(Dataset content)

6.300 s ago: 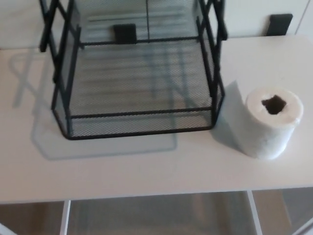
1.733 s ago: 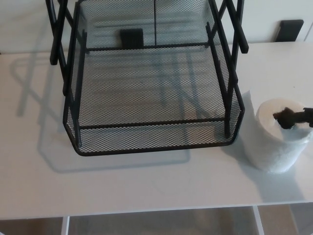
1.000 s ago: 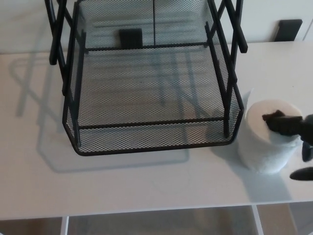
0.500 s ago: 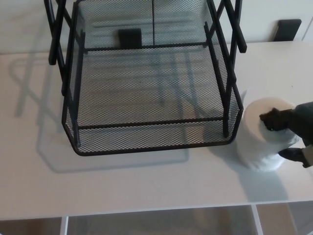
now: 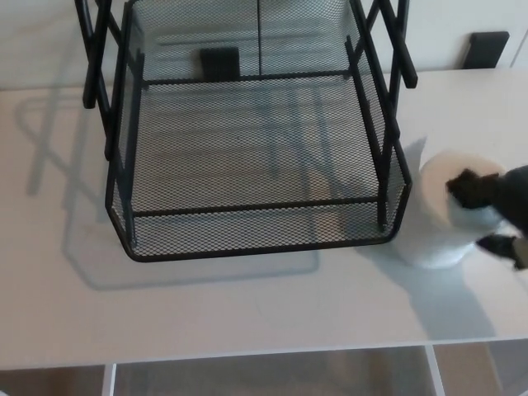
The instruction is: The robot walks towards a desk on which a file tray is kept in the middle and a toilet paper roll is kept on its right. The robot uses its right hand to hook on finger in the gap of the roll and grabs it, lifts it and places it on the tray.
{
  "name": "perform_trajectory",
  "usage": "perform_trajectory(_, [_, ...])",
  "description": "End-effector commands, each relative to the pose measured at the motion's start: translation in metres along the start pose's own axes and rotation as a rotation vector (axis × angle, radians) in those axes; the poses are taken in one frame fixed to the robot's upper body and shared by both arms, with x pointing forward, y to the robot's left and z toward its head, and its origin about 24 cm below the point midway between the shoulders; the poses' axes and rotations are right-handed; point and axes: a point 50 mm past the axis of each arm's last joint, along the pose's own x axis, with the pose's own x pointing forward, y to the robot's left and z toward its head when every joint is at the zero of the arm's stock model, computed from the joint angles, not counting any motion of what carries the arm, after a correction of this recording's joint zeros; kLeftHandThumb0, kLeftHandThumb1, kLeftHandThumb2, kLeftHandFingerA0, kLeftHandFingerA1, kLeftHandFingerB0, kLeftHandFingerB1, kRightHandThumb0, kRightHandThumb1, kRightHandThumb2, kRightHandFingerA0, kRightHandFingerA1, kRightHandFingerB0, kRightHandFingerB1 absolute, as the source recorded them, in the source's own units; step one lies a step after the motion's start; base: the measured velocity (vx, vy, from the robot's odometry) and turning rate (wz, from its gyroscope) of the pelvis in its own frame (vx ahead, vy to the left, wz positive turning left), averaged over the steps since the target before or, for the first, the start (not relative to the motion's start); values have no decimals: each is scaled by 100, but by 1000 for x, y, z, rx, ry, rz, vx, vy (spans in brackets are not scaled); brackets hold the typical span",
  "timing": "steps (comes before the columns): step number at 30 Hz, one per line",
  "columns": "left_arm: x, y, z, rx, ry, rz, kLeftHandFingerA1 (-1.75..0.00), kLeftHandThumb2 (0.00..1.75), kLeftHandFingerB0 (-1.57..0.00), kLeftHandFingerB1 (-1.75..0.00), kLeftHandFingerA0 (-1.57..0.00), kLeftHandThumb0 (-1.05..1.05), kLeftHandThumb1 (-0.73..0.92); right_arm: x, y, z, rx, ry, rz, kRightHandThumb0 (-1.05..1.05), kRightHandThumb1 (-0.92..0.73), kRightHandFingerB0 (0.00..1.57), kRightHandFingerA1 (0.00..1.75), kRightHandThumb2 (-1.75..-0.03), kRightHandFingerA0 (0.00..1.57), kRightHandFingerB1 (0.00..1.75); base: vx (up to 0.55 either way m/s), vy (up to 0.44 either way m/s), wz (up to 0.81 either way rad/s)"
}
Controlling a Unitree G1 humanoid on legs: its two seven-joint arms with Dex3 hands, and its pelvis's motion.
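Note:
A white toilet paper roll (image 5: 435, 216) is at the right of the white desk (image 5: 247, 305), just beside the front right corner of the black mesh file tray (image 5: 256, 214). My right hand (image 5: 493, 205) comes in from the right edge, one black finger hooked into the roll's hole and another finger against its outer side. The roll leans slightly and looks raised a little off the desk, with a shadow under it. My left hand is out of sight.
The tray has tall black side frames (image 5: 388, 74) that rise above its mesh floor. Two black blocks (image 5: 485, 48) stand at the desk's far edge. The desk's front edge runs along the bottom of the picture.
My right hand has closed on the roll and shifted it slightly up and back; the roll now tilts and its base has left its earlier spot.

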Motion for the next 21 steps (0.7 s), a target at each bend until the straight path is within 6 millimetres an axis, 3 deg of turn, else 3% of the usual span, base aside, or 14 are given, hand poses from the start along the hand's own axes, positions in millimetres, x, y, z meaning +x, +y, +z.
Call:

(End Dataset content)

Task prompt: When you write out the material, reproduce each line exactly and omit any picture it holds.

Task response:
6.300 s ago: 
1.733 s ago: 
1.000 s ago: 
0.500 s ago: 
now: 
The instruction is: The robot walks towards a desk on which a file tray is kept in the middle and a toilet paper roll is kept on its right. The robot uses its right hand to hook on finger in the gap of the roll and grabs it, lifts it and places it on the tray.
{
  "name": "perform_trajectory",
  "usage": "perform_trajectory(_, [_, ...])",
  "description": "End-effector commands, each relative to the pose measured at the motion's start: translation in metres along the start pose's own axes and rotation as a rotation vector (axis × angle, radians) in those axes; the poses are taken in one frame fixed to the robot's upper body and shared by both arms, with x pointing forward, y to the robot's left and z toward its head, and its origin about 24 cm below the point midway between the shoulders; the poses' axes and rotations are right-handed; point and axes: a point 50 mm past the axis of each arm's last joint, along the pose's own x axis, with the pose's own x pointing forward, y to the robot's left and z toward its head when every joint is at the zero of the arm's stock model, computed from the joint angles, not counting any motion of what carries the arm, after a correction of this recording's joint zeros; kLeftHandThumb0, kLeftHandThumb1, kLeftHandThumb2, kLeftHandFingerA0, kLeftHandFingerA1, kLeftHandFingerB0, kLeftHandFingerB1, kRightHandThumb0, kRightHandThumb1, kRightHandThumb2, kRightHandFingerA0, kRightHandFingerA1, kRightHandFingerB0, kRightHandFingerB1 absolute, as the source recorded them, in the source's own units; step one lies a step after the motion's start; base: the measured velocity (vx, vy, from the robot's odometry) and turning rate (wz, from its gyroscope) of the pelvis in its own frame (vx ahead, vy to the left, wz positive turning left), averaged over the steps since the target before or, for the first, the start (not relative to the motion's start); values have no decimals: each is scaled by 100, but by 1000 for x, y, z, rx, ry, rz, vx, vy (spans in brackets are not scaled); brackets hold the typical span",
  "timing": "steps (comes before the columns): step number at 30 Hz, one per line",
  "columns": "left_arm: x, y, z, rx, ry, rz, kLeftHandFingerA1 (-1.75..0.00), kLeftHandThumb2 (0.00..1.75), kLeftHandFingerB0 (-1.57..0.00), kLeftHandFingerB1 (-1.75..0.00), kLeftHandFingerA0 (-1.57..0.00), kLeftHandThumb0 (-1.05..1.05), kLeftHandThumb1 (-0.73..0.92); right_arm: x, y, z, rx, ry, rz, kRightHandThumb0 (-1.05..1.05), kRightHandThumb1 (-0.92..0.73), kRightHandFingerB0 (0.00..1.57), kRightHandFingerA1 (0.00..1.75), kRightHandThumb2 (-1.75..-0.03), kRightHandFingerA0 (0.00..1.57), kRightHandFingerB1 (0.00..1.75); base: vx (up to 0.55 either way m/s), vy (up to 0.44 either way m/s), wz (up to 0.81 either way rad/s)"
}
Controlling a Unitree G1 humanoid on legs: its two seven-joint arms with Dex3 hands, and its pelvis's motion.
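Note:
A white toilet paper roll (image 5: 435, 216) is at the right of the white desk (image 5: 247, 305), just beside the front right corner of the black mesh file tray (image 5: 256, 214). My right hand (image 5: 493, 205) comes in from the right edge, one black finger hooked into the roll's hole and another finger against its outer side. The roll leans slightly and looks raised a little off the desk, with a shadow under it. My left hand is out of sight.
The tray has tall black side frames (image 5: 388, 74) that rise above its mesh floor. Two black blocks (image 5: 485, 48) stand at the desk's far edge. The desk's front edge runs along the bottom of the picture.
My right hand has closed on the roll and shifted it slightly up and back; the roll now tilts and its base has left its earlier spot.
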
Motion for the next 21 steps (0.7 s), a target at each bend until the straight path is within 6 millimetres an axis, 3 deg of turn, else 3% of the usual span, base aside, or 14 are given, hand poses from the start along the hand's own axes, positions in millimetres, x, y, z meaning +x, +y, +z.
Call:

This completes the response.